Exploitation des données personnelles: "cela doit cesser", pour le patron d’Apple

Tim Cook devant le Parlement européen, le 24 octobre. - Aris Oikonomou / AFP
Cela pourrait devenir un classique du genre. Invité à prendre la parole ce 24 octobre, à l'occasion de la Privacy Conference organisée à Bruxelles, Tim Cook s'est une nouvelle fois positionné en chevalier blanc de la vie privée. Devant un parterre de régulateurs mondiaux, il a indiqué soutenir la vision européenne de protection des données personnelles.
Cette dernière est gravée dans le RGPD, le règlement général sur la protection des données entré en application de 25 mai. Le PDG d'Apple a profité de son intervention pour saluer le travail des rédacteurs du texte. "Merci d'avoir montré qu'il était possible d'avoir une politique qui laisse augurer le développement d'une technologie centrée sur l'homme, avec la ferme conviction que le meilleur - et non le pire - est encore devant nous", a-t-il lancé", avant d'indiquer qu'il souhaiterait voir d'autres pays, Etats-Unis inclus, "suivre l'exemple de l'Europe et même le dépasser". Des propos rapportés par Le Figaro.

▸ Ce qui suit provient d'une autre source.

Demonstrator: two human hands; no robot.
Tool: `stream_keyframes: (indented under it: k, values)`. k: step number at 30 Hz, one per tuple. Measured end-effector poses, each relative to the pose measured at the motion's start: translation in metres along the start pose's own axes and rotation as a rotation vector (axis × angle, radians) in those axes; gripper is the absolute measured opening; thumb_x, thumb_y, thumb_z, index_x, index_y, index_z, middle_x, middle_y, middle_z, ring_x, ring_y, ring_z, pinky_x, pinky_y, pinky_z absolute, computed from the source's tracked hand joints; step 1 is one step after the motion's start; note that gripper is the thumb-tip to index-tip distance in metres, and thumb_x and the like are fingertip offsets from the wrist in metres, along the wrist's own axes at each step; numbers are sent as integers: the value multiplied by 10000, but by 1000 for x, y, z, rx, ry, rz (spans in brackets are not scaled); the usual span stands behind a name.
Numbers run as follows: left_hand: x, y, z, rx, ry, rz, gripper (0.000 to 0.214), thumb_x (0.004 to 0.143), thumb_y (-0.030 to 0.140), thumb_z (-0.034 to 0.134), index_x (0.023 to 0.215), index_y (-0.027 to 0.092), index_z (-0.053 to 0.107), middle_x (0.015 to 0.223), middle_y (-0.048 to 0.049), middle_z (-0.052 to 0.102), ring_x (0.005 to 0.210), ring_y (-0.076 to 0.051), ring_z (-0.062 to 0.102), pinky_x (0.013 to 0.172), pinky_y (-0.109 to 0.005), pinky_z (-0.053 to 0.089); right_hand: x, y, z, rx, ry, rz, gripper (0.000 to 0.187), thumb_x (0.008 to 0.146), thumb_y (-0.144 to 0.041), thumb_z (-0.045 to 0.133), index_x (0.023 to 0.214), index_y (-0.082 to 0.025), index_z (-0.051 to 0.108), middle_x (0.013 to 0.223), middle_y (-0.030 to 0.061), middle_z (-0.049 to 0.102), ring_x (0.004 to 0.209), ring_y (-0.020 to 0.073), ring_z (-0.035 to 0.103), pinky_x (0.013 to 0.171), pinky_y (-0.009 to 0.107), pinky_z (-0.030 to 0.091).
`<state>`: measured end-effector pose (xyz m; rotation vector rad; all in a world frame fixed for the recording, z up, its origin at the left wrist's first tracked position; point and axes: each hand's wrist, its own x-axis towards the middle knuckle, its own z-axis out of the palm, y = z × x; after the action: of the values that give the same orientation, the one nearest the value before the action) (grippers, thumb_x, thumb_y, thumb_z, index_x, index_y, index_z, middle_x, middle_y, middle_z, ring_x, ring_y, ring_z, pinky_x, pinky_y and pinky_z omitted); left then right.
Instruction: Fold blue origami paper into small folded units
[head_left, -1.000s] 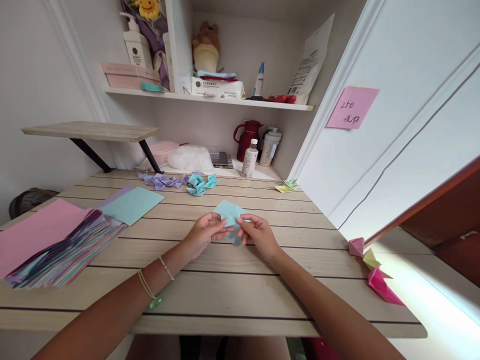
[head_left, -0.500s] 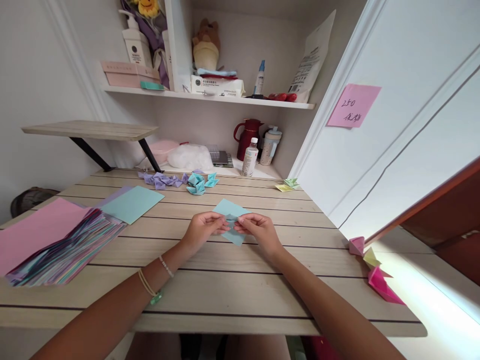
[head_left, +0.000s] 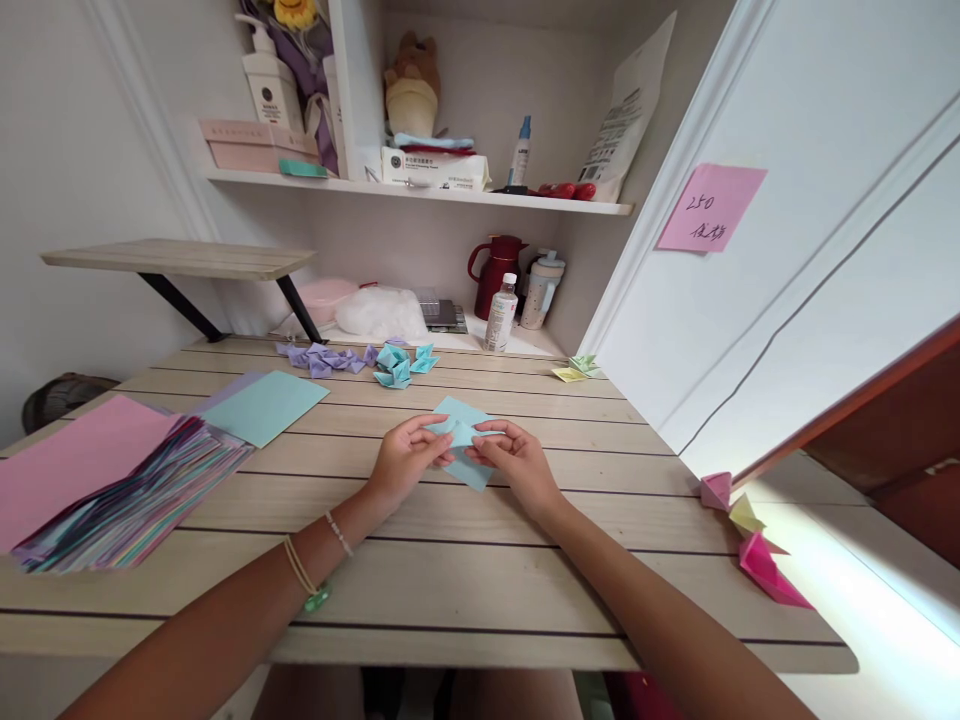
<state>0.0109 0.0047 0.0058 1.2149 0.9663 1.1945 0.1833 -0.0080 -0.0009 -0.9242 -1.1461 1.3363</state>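
Note:
Between my hands, at the middle of the table, is a small folded piece of light-blue paper point(head_left: 463, 433). My left hand point(head_left: 409, 455) pinches its left side with thumb and fingers. On the opposite side my right hand point(head_left: 517, 458) pinches it the same way. Beneath the fingers lies a flat light-blue sheet point(head_left: 472, 475), partly covered by the hands. The exact fold is too small to make out.
To the left lies a thick stack of coloured paper point(head_left: 142, 500) with a pink sheet point(head_left: 82, 455) and a pale blue sheet point(head_left: 270, 408). Folded purple pieces point(head_left: 322, 360) and blue pieces point(head_left: 394, 365) sit at the back. Pink paper boats point(head_left: 769, 570) line the right edge.
The folded blue paper between my fingers has opened or tilted upward, showing more of its face. My fingertips have spread slightly apart along its top edge.

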Motion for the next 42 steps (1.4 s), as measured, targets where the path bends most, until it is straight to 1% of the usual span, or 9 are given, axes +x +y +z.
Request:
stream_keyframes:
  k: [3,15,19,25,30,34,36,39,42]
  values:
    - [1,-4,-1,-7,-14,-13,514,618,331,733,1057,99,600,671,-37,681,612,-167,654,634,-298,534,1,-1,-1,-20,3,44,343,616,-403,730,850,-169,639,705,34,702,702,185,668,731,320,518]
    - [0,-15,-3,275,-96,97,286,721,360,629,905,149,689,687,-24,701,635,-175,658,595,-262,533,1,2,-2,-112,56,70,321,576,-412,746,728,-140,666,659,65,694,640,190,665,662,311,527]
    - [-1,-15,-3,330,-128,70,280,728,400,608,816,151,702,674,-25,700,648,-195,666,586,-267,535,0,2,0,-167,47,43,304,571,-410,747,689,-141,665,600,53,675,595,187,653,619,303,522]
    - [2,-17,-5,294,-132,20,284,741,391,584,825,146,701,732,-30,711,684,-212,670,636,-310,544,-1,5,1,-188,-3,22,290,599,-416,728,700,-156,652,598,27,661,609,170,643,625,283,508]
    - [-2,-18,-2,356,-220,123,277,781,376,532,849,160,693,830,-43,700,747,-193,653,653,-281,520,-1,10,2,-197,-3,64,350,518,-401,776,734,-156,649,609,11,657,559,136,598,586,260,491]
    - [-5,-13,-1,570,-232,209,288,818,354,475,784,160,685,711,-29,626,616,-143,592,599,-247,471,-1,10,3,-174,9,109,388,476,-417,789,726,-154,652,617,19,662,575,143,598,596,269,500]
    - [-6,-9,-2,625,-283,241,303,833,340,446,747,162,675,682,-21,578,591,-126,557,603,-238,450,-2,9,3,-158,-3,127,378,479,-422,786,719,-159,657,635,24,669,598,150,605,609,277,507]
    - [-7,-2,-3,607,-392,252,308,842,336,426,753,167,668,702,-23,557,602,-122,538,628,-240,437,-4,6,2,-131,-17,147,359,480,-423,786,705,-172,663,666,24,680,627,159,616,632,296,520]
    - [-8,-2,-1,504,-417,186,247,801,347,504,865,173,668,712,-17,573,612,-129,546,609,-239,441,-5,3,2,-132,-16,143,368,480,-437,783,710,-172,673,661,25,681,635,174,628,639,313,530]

D'après lui, il s'agit-là d'une "exigence morale". "Chaque jour, les données de millions de personnes sont soigneusement collectées, assemblées, traitées afin de définir des profils en ligne. Des algorithmes transforment des préférences inoffensives en préjugés rigides. Si vous aimez le vert, vous lirez des informations alarmantes sur la menace insidieuse portée par ceux qui aiment le orange", a-t-il rappelé. Le PDG d'Apple fait ainsi référence aux "bulles de filtres", ces recommandations automatiques en ligne qui condamnent bien souvent les internautes à consulter des contenus qu'ils aiment ou pourraient aimer.
Sa saillie la plus remarquée a néanmoins trait à l'utilisation "militarisée" des données par les plus grands acteurs du numérique. "Ces montagnes de données collectées par des entreprises ne servent qu'à une chose: les enrichir", a-t-il tranché. "Et cela doit cesser", conclut-il, visant à demi-mot Google et Facebook.
Un "droit fondamental"
Le PDG d'Apple s'arc-boute régulièrement contre l'exploitation abusive des données personnelles. Progressivement, et par ses déclarations successives, Apple se distingue des acteurs les plus puissants de l’économie numérique sur cet axe sensible. Lors de son intervention, Tim Cook a notamment qualifié le respect de la vie privée de "droit fondamental".
L’entreprise en fait l’un de ses fers de lance mais aussi un argument marketing, à même de justifier le prix de ses produits souvent plus élevé que ceux de la concurrence. Chez Apple, les messages sont chiffrés et les données biométriques sont stockées sur les appareils et non sur des serveurs. Apple s'est notamment illustré début 2016, à la suite de la tuerie de San Bernardino, en refusant de déverrouiller le téléphone d’un suspect, sur demande des autorités.
Google et Facebook dépendants de nos données
Si Apple s'en tient à une telle vision concernant la protection des données personnelles, c'est aussi que le groupe peut se le permettre. Son modèle économique dépend largement moins de l’exploitation des données personnelles que ceux de Google et Facebook, dont les revenus sont étroitement liés à la vente de publicité ciblée.
Entre avril et juin 2018, Apple a engrangé 53 milliards de dollars de chiffre d’affaires. L'immense majorité de cette somme provient de la vente de produits (iPhone, MacBook et Apple Watch en tête). Google tire quant à lui 86% de ses revenus annuels de la vente de publicité. Chez Facebook, le chiffre grimpe à plus de 98%. Le discours pro-européen d’Apple s’évapore néanmoins dès lors qu’il s’agit d’aborder la sensible question de la fiscalité. Début septembre, la firme était condamnée à rembourser 14 milliards d'euros à l'Irlande pour avoir profiter d'avantages fiscaux trop importants.